DIRECTIONS FOR THIS TASK: The word "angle" may appear in lines of the data below. Say how many lines hold it, giving only the number.

Data entries
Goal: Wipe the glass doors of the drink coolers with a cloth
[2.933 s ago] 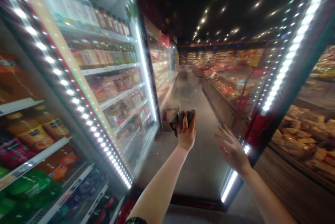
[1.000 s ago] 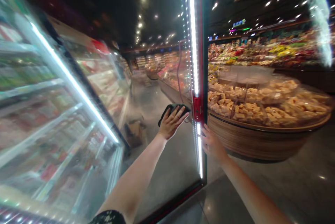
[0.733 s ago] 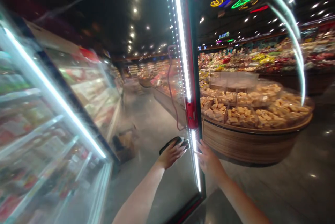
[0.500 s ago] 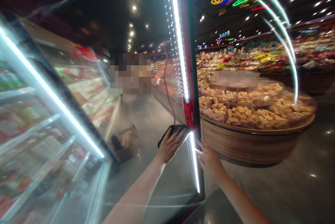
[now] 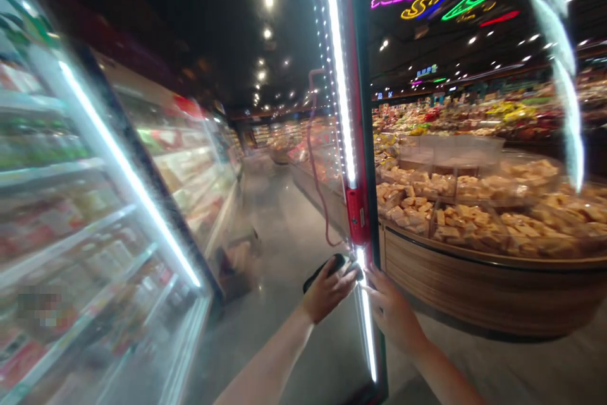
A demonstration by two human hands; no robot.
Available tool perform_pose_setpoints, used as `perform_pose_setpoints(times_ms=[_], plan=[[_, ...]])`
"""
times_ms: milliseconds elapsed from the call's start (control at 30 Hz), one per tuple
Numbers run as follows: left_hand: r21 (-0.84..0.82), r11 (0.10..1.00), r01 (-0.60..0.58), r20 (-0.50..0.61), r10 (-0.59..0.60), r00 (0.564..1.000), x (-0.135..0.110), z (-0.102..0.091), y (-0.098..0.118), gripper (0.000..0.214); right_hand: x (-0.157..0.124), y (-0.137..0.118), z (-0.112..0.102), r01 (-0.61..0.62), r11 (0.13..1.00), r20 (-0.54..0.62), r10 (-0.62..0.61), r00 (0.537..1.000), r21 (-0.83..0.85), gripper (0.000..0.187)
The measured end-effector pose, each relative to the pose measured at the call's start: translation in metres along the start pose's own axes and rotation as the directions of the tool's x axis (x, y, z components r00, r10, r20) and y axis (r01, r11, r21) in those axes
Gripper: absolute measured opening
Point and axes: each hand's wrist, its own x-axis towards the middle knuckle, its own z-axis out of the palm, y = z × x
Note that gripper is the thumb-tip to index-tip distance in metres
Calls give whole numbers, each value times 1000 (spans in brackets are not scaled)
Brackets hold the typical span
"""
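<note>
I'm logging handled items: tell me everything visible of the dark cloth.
The dark cloth looks black and soft, folded or bunched. The left hand covers much of it, leaving one edge showing. It appears pressed against the door's glass pane, beside the light strip; its full outline is hidden.

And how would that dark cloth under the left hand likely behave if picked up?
The dark cloth would probably flop, since its edge curves round the left hand. It's likely light, looking little bigger than that hand. Its flattish shape makes rolling unlikely.
</note>
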Motion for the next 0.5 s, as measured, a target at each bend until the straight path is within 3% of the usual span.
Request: perform_pose_setpoints(times_ms=[67, 133, 200, 300, 367, 433, 500], plan=[[93, 996, -1, -131, 13, 991, 5, -6, -10, 42, 2, 2, 2, 41, 999, -39, -42, 998, -20, 57], [163, 986, 42, -228, -4, 974, 3, -3, -7, 44, 0, 5, 8, 75, 996, -101, -80, 992, -45, 60], [180, 983, 41, -242, 4, 970, -7, 11, 8, 42, -6, 7, 20, 98, 994, -181, -107, 978, -57, 63], [197, 978, -75, -219, 118, 968, -22, 37, 34, 33, -11, 11, 40, 115, 993, -279, -120, 953, -35, 62], [218, 966, -139, -228, 188, 955, -26, 43, 36, 29, -10, 12, 50, 138, 990, -303, -137, 943, -20, 60], [236, 962, -135, -252, 195, 948, -23, 36, 24, 28, -6, 14, 56, 168, 985, -315, -168, 934, -29, 59], [245, 969, -34, -287, 106, 952, -19, 18, 5, 33, -1, 18, 59, 183, 981, -313, -194, 930, -66, 60]])
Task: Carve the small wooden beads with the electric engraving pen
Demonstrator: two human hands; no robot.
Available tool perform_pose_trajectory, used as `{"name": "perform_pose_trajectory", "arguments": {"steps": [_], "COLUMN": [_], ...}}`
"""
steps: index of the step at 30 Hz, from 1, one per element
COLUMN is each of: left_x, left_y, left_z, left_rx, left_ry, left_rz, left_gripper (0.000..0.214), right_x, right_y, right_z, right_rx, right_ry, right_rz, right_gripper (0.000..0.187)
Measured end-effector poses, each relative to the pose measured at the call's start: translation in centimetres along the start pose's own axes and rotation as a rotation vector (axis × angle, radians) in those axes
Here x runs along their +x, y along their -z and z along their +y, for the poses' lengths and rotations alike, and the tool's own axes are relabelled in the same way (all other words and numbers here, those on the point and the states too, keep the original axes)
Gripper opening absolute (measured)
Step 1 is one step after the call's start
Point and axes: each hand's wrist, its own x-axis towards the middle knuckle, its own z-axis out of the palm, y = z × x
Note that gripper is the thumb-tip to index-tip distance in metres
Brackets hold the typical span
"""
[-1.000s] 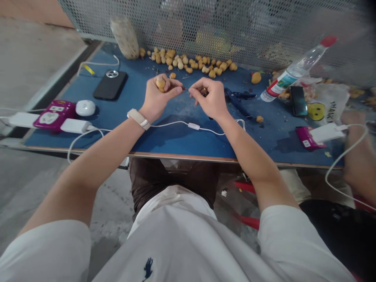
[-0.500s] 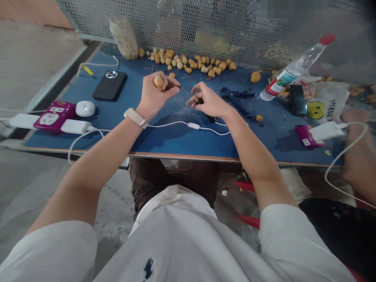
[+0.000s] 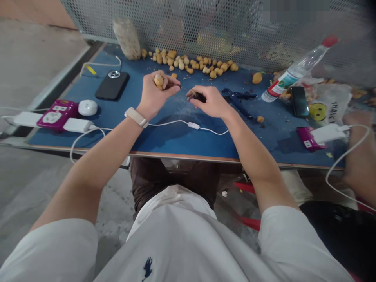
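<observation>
My left hand (image 3: 160, 87) is shut on a small tan gourd-shaped piece (image 3: 159, 80), holding it above the blue tabletop (image 3: 176, 137). My right hand (image 3: 210, 102) pinches a small dark object (image 3: 197, 96), partly hidden by the fingers, so I cannot tell exactly what it is. The hands are close together but apart. Beyond them lies a scattered row of similar tan pieces (image 3: 194, 65). Blue-handled pliers (image 3: 236, 102) lie just right of my right hand.
A black phone (image 3: 112, 85), a white round device (image 3: 87, 107) and a magenta power socket (image 3: 58, 114) are at the left. A white cable (image 3: 173, 122) runs under my forearms. A plastic bottle (image 3: 293, 74) lies at the right, before a perforated metal screen (image 3: 235, 27). Another person's limb (image 3: 360, 156) shows at the right edge.
My right hand has closed its spread fingers around the dark object and moved slightly left. My left hand still holds the tan piece, with little movement.
</observation>
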Motion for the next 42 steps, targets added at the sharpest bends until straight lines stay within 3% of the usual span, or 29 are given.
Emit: {"name": "perform_pose_trajectory", "arguments": {"steps": [6,11,19,25,36,42], "left_x": [0.2,0.1,0.1,0.2,-0.1,0.0], "left_y": [0.0,-0.1,-0.1,-0.1,-0.1,-0.6], "left_z": [-0.4,-0.2,-0.6,-0.2,-0.2,-0.9], "left_rx": [0.024,0.033,0.048,0.086,0.053,0.011], "left_ry": [-0.034,-0.007,-0.031,-0.104,-0.033,-0.005], "left_rz": [-0.047,-0.013,-0.059,0.004,-0.032,-0.076], "left_gripper": [0.097,0.100,0.090,0.090,0.085,0.075], "right_x": [-0.1,-0.1,-0.2,-0.1,-0.4,-0.5], "right_y": [-0.1,0.1,-0.2,-0.2,0.0,-0.3], "right_z": [-0.6,-0.6,-0.4,-0.3,-0.4,-0.8], "right_rx": [-0.046,-0.065,-0.081,-0.064,-0.091,-0.128], "right_ry": [-0.003,0.004,0.008,-0.005,-0.004,0.001], "right_rz": [-0.036,-0.027,-0.059,-0.025,-0.020,-0.016], "right_gripper": [0.036,0.039,0.036,0.034,0.034,0.025]}}
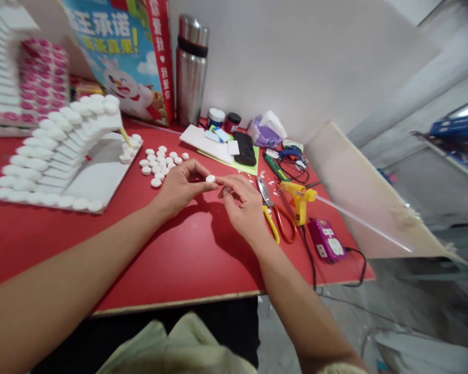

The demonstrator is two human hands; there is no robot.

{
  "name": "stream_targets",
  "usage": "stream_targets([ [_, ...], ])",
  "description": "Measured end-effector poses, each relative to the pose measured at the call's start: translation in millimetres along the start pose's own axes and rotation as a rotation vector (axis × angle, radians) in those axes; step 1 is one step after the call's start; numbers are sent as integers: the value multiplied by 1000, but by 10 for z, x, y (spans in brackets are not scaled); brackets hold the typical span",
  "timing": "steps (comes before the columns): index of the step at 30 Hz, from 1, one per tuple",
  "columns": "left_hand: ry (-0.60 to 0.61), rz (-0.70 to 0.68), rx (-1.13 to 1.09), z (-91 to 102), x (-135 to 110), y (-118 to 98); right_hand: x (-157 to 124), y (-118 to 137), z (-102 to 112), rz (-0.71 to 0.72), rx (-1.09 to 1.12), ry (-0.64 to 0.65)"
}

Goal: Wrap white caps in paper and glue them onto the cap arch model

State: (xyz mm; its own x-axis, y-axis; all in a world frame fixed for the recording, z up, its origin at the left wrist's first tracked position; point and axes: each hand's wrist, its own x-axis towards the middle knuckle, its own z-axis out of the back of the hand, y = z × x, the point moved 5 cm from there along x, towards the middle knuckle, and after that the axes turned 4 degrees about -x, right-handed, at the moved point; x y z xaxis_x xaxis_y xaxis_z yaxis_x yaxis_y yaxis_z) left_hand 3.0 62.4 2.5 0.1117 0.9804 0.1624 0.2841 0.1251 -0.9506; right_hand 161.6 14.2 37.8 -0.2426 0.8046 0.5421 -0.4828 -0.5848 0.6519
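Disc (210, 178) sits pinched (underside hidden) in left hand (180, 186).

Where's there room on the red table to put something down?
The bare red table between the left arm, right arm and near edge. Also the strip between the white model and left arm. It's crowded right of the right hand with the metal tool and glue gun, and beyond the left hand with white discs.

- The left forearm (89, 265) reached in diagonally from the lower left.
- The left hand (187, 183) pinched with thumb (206, 187) and arched index finger (197, 165).
- The right forearm (292, 291) slanted up from the lower right.
- The right hand (242, 202) curled inward, fingertips (223, 181) beside the left's.
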Motion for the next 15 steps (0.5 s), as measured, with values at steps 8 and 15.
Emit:
stream_targets([
  [8,30,157,-138,-49,-26,48,2,112,189,-3,3,-132],
  [15,105,379,-443,-105,-55,116,18,-221,207,-386,409,-263],
])
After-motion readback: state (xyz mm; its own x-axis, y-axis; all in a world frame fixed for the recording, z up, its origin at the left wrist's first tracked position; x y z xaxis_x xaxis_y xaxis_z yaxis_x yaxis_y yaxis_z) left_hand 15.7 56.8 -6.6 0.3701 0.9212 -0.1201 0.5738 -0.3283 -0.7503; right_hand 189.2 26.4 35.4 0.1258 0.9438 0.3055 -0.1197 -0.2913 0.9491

SOLUTION BELOW: 2